> _What you need to do_
Beginning with the line that has "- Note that" and ending with the line that has "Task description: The", retype the entries below exactly, except for the pictures.

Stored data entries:
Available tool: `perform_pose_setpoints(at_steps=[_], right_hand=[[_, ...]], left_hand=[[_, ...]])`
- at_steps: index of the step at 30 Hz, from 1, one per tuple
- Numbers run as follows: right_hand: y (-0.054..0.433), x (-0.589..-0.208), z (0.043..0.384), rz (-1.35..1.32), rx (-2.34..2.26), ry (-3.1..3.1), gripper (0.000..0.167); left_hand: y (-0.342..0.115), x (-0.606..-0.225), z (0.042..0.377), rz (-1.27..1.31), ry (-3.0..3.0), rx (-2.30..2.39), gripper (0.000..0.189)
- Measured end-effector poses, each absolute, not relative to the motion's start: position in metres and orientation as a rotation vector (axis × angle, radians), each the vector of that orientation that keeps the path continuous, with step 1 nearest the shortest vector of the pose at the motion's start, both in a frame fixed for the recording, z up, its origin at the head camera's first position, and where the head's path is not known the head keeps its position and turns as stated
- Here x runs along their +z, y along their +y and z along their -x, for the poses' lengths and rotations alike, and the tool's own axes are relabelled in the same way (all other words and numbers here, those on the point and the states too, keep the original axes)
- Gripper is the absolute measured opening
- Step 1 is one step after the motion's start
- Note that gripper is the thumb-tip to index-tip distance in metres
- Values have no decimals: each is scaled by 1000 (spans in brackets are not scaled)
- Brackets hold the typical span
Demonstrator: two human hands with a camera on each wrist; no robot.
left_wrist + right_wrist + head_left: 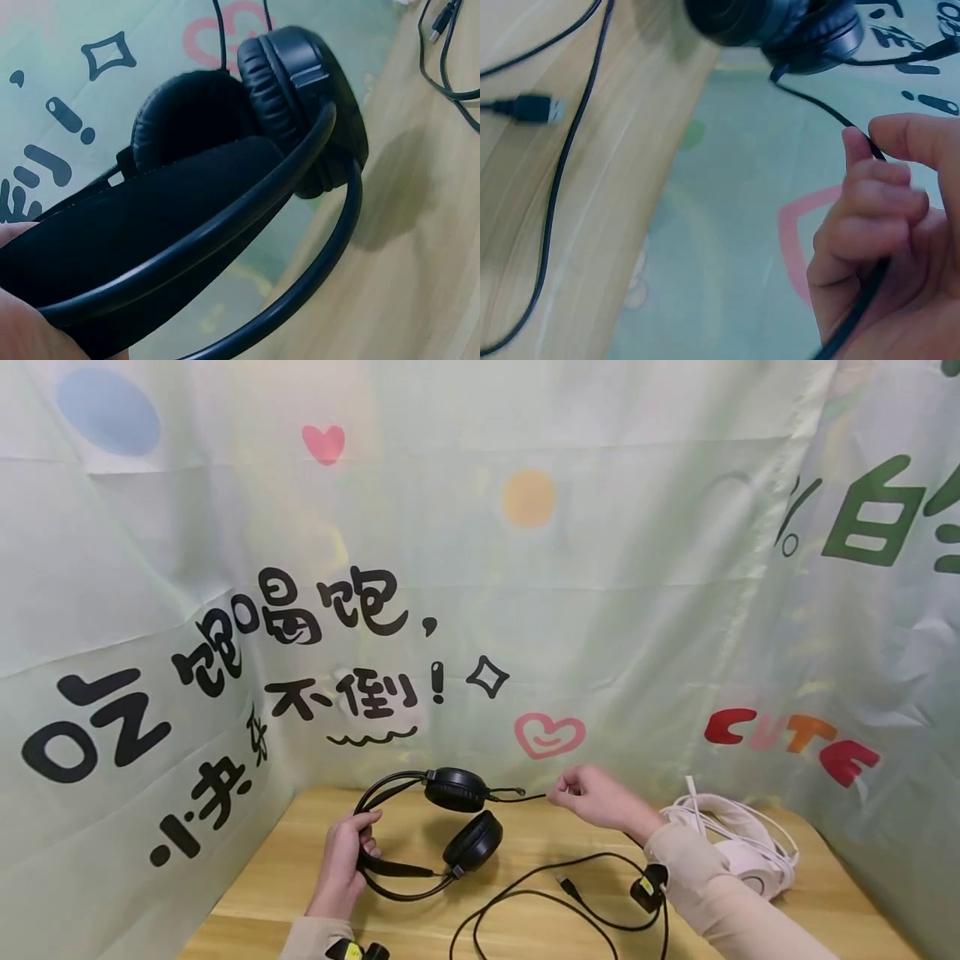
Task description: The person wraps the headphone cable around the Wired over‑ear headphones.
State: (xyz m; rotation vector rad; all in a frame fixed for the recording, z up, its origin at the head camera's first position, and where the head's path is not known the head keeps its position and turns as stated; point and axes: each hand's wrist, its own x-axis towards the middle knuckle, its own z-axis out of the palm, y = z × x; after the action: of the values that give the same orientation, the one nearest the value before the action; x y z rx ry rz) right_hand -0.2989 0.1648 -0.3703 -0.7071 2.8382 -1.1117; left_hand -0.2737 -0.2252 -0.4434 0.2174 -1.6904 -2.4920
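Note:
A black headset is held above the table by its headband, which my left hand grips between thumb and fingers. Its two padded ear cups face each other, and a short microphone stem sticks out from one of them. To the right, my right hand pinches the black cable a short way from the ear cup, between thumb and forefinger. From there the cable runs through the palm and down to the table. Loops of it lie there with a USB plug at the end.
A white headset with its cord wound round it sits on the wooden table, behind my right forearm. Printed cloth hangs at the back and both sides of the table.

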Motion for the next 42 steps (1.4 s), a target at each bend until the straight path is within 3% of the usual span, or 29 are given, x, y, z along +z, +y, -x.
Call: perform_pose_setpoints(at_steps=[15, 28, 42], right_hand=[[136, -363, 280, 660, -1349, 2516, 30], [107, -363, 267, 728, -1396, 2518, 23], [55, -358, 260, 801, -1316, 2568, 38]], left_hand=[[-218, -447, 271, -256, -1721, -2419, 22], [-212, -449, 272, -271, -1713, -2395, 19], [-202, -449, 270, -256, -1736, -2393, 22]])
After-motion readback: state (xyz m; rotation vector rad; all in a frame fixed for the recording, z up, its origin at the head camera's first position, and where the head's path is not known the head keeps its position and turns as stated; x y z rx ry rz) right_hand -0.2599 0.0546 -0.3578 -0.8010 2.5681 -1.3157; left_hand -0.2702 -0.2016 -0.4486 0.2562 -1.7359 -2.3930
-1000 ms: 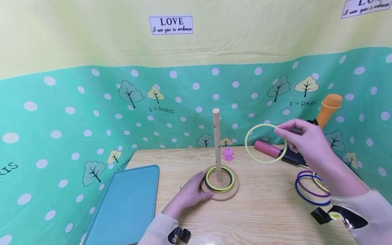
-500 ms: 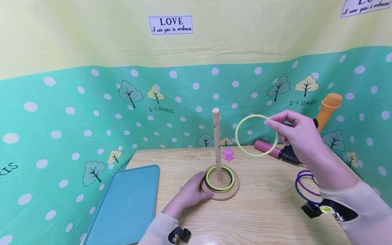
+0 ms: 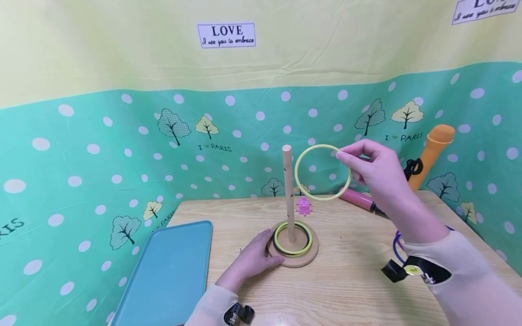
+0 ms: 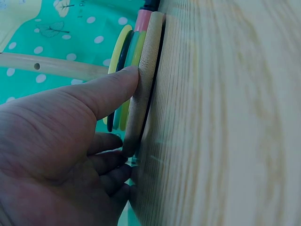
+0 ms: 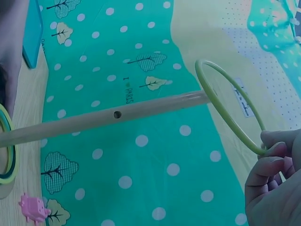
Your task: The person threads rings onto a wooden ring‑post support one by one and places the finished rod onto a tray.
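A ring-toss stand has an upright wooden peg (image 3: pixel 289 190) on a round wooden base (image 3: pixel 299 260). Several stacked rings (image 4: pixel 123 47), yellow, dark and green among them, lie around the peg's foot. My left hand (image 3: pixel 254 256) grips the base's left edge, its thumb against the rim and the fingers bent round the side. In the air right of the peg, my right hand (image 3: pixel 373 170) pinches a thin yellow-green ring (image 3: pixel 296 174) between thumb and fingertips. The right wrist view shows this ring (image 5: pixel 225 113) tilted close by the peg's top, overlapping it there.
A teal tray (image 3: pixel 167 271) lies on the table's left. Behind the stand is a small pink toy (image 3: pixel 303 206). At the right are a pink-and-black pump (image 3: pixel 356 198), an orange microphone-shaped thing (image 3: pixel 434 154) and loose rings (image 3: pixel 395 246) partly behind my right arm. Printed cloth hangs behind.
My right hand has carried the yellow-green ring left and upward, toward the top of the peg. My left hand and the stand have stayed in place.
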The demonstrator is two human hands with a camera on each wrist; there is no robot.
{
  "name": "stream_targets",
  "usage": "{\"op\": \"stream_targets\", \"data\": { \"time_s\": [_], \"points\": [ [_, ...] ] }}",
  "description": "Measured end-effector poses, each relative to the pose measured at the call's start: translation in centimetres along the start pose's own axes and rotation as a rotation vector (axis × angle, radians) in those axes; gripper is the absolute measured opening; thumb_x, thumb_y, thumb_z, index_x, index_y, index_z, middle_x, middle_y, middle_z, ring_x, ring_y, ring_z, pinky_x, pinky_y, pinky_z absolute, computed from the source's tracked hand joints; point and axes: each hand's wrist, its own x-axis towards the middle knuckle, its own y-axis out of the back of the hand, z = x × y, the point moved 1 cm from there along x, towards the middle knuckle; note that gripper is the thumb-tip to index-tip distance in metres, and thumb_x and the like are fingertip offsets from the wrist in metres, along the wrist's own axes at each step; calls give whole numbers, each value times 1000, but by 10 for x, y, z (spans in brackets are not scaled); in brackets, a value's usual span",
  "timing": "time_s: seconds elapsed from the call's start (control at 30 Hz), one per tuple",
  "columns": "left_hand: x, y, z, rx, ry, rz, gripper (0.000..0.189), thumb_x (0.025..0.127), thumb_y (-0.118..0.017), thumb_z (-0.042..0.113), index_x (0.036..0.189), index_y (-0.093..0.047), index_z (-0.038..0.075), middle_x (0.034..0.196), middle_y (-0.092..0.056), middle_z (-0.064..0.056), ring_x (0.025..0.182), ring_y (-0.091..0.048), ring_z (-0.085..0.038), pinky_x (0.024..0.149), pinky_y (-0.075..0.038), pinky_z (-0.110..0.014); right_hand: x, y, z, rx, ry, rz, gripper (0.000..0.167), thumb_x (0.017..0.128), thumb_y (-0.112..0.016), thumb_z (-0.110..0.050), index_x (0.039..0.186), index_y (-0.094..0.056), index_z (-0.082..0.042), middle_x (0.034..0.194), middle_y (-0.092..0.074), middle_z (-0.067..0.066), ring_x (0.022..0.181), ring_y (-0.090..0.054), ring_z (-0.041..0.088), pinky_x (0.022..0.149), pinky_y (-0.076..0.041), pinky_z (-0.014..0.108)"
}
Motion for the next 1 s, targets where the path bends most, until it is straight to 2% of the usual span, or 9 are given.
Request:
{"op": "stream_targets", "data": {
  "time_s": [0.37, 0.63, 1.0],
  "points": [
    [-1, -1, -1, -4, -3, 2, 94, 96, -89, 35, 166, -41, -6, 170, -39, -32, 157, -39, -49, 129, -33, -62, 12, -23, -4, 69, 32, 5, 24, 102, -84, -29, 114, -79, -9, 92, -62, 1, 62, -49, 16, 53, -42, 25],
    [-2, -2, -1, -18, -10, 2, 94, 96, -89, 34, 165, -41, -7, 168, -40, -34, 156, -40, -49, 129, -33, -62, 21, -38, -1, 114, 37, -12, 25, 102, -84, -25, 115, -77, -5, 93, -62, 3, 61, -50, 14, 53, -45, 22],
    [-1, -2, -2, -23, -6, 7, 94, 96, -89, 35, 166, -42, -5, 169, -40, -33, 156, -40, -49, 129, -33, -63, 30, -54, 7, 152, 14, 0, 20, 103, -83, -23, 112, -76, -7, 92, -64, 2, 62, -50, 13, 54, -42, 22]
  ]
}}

> _The answer_
- Note that gripper is the thumb-tip to index-tip distance in metres
- Values have no decimals: each is scaled by 1000 (spans in brackets are not scaled)
- Brackets hold the typical span
Demonstrator: two human hands with a camera on each wrist; no robot.
left_wrist + right_wrist + head_left: 
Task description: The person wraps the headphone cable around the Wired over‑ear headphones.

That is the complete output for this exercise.